*** Data extract ***

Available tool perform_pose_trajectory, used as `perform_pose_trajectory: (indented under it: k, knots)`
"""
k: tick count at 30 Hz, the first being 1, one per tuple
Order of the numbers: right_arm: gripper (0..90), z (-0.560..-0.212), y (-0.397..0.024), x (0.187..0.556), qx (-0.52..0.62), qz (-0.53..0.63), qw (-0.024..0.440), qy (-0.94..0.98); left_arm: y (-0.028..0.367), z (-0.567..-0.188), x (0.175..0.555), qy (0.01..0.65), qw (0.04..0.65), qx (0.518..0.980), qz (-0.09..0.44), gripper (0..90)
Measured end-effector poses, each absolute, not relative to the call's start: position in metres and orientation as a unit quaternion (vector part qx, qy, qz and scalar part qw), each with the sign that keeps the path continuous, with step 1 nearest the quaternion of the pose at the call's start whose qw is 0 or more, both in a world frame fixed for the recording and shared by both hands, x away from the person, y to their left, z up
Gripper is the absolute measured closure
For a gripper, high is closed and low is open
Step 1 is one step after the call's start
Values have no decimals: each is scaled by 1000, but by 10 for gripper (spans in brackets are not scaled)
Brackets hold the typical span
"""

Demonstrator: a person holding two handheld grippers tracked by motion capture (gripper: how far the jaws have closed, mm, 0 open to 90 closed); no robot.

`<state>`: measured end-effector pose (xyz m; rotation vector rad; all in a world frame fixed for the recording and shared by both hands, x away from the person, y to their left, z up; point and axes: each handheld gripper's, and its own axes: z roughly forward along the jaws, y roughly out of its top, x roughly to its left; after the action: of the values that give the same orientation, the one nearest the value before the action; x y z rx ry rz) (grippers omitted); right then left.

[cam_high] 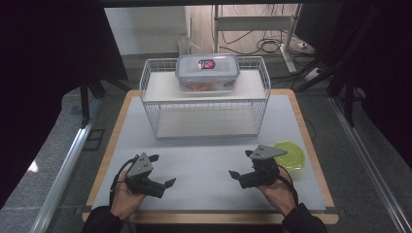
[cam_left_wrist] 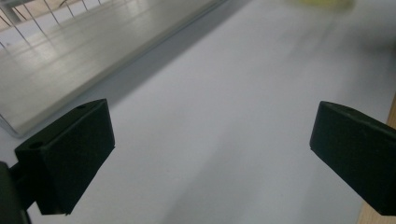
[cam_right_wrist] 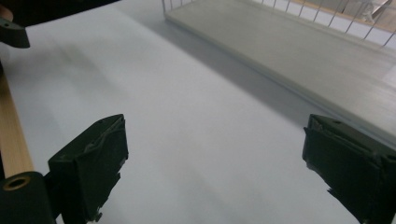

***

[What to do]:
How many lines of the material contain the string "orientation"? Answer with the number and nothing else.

[Reply]:
2